MIT9904-15

MIT9904-15

Adaptive Man-Machine Interfaces

Tomaso Poggio

Project Overview

We proposed two significant extensions of our recent work on developing a text-to-visual-speech (TTVS) system (Ezzat, 1998). The existing synthesis module may be trained to generate image sequences of a real human face synchronized to a text-to-speech system, starting from just a few real images of the person to be simulated. We proposed 1) to extend the system to use morphing of 3D models of faces – rather than face images – and to output a 3D model of a speaking face and 2) to enrich the context of each viseme to deal with coarticulation issues. The main applications of this work are for virtual actors and for very-low-bandwidth video communication. In addition, the project may contribute to the development of a new generation of computer interfaces more user-friendly than today's interfaces. Our text-to-audiovisual speech synthesizer is called MikeTalk. MikeTalk is similar to a standard text-to-speech synthesizer in that it converts text into an audio speech stream. MikeTalk also produces an accompanying visual stream composed of a talking face enunciating that text. An overview of our system is shown in the figure.

Proposal for an extension

We have been successful to attract, as we planned to try to do, Volker Blanz as a part-time postdoc. However, our progress and rates of expenditures have been slower than expected on the 3D subproject because Volker, who will be mainly responsible for it working with Tony Ezzat, has been delayed in joining CBCL and he will join us only part time. He spent two weeks recently at MIT and will come back for two more months during the summer.

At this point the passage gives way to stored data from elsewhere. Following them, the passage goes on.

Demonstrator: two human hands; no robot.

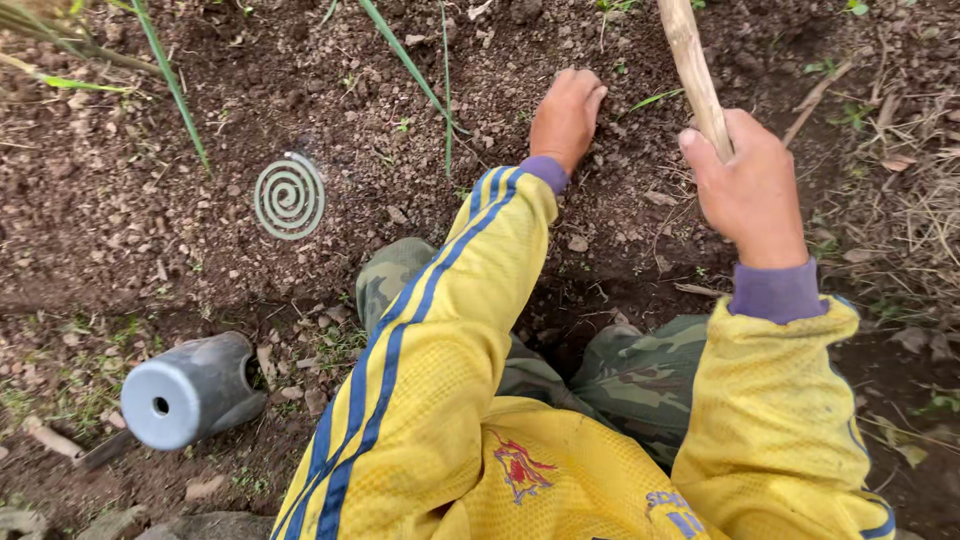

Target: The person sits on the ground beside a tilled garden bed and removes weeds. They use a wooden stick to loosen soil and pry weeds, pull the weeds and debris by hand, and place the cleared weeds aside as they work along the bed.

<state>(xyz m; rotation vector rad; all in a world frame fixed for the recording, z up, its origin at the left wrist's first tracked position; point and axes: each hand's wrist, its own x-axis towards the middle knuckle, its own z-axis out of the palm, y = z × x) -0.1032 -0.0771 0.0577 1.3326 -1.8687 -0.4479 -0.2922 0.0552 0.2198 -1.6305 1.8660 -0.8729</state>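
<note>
My right hand point(748, 185) grips a rough wooden handle point(692, 70) that runs up out of the top of the view; what is at its end is hidden. My left hand point(566, 115) reaches forward with fingers curled down into the loose brown soil point(330, 90), pressing or digging at it. Whether it holds anything is hidden. Both arms wear yellow sleeves with blue stripes and purple cuffs. My knees in camouflage trousers point(640, 365) are bent below.
A green spiral coil point(289, 195) lies flat on the soil to the left. A grey plastic container point(190, 390) lies on its side at lower left. Green grass blades point(175, 90) hang over the bed; dry straw point(915, 190) lies at right.
</note>
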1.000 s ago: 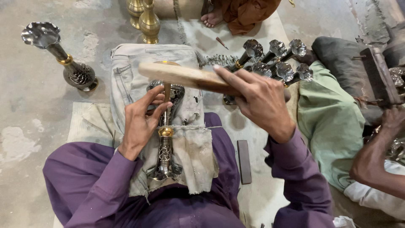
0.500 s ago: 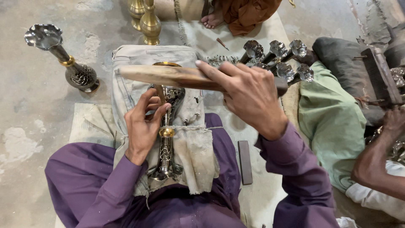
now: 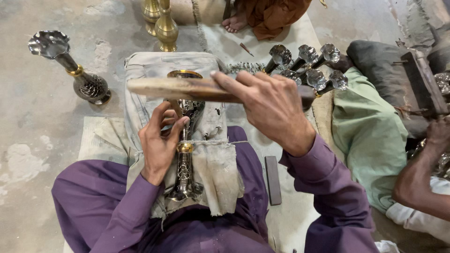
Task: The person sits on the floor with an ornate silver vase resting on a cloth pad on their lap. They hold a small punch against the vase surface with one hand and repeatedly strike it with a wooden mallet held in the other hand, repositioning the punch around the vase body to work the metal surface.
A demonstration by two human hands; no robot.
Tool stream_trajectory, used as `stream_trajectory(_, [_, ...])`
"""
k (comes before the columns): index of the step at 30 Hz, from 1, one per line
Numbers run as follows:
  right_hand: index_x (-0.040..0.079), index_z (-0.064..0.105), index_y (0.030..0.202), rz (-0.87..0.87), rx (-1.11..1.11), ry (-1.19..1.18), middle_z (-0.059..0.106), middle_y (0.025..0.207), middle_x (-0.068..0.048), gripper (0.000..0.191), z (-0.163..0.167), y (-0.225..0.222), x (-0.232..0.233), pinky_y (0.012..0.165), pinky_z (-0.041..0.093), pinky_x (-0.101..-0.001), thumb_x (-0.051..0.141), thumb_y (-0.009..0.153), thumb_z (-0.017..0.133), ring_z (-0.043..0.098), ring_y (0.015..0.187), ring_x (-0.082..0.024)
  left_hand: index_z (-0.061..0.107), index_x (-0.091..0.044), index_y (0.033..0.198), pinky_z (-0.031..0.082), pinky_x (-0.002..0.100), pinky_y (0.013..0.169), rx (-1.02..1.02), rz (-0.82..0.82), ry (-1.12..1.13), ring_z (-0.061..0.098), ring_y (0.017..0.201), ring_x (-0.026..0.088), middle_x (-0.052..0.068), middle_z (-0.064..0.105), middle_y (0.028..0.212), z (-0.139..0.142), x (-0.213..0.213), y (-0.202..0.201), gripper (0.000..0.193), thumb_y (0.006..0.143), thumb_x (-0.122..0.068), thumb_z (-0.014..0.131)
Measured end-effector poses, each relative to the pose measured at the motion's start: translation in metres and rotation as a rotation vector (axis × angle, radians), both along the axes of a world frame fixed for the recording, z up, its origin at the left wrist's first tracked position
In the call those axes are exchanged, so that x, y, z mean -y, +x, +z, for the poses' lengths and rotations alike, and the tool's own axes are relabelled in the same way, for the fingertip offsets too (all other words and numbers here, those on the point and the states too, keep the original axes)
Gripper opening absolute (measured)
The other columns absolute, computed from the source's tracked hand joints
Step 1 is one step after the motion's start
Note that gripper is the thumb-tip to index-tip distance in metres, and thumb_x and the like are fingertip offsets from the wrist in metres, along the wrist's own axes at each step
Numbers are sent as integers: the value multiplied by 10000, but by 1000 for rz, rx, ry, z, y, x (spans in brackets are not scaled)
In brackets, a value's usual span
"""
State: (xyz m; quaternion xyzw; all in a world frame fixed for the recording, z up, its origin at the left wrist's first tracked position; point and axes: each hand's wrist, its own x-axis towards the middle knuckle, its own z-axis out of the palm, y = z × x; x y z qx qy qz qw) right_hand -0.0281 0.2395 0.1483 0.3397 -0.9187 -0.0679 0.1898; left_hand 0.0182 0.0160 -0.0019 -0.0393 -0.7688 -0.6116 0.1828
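Metal vase (image 3: 185, 161) lying lengthwise on cloth-covered lap, centre near: dark patterned body, gold band at neck, mouth pointing far. Left hand (image 3: 159, 145) curled round neck, fingers pressed against it. Right hand (image 3: 272, 110) gripping wooden stick (image 3: 187, 89) crosswise above vase mouth, forefinger stretched along it. Since earlier frame, stick shifted right.
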Motion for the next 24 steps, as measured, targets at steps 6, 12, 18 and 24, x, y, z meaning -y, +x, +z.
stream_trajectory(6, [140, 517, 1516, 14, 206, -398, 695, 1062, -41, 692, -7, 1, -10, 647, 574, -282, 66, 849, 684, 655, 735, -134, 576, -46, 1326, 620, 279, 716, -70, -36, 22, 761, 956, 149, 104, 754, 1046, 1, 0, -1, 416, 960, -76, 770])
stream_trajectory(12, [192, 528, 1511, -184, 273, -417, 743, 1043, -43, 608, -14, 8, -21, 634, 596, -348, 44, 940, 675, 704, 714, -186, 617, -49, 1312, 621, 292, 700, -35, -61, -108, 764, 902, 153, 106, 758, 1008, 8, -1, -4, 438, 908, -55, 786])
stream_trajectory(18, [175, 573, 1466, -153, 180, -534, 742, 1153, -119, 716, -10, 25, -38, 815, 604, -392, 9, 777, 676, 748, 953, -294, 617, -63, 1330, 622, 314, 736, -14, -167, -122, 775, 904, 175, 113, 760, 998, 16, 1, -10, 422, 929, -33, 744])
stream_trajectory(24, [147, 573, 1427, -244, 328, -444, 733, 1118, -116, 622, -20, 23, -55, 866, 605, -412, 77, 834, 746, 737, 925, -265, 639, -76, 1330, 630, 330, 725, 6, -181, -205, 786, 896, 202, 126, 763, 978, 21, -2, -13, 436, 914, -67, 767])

Research Plan (July 2000- June 2001)

We plan to:

1) finish development of our new morphable model, which we have already tested with very promising results. With it we will be able to deal with coarticulation. We will demonstrate several experiments with the system and implement a close to real-time version of it.

2) develop and finish the extension of our system to 3D models of faces and produce as output a 3D face, complete with texture. The work will be done in collaboration with Thomas Vetter and Volker Blanz. We will record a 3-dimensional face as it dynamically utters the same visual corpus we have designed and extract 3D visemes. We will do experiments to evaluate the quality of the data and our capability to synthesize new 3D visemes In August and September with Volker Blanz at MIT we will be able to drive a 3D model with the parameters (of the morphable model) supplied by Tony’s technique. We have tested the basic approach and produced good quality animations between closed mouth and open mouth (with a 3D face).

3) We will add control of expression in collaboration with Thomas Vetter and Volker Blanz working from University of Freiburg with Tony Ezzat (at MIT).

4) We hope now to be able to animate a synthetic 3D face with high photorealism starting from a single 2D image of the face of a person. It would be interesting to evaluate how faithful the visual speech will be to the specific speaking pattern of an individual.

5) Assess the realism of the talking face. We plan to perform several psychophysical tests to evaluate the realism of our system.

External Collaborators

Thomas Vetter — now Professor in Freiburg — and Dr. Volker Blanz will work with us, partly at MIT but also in Freiburg.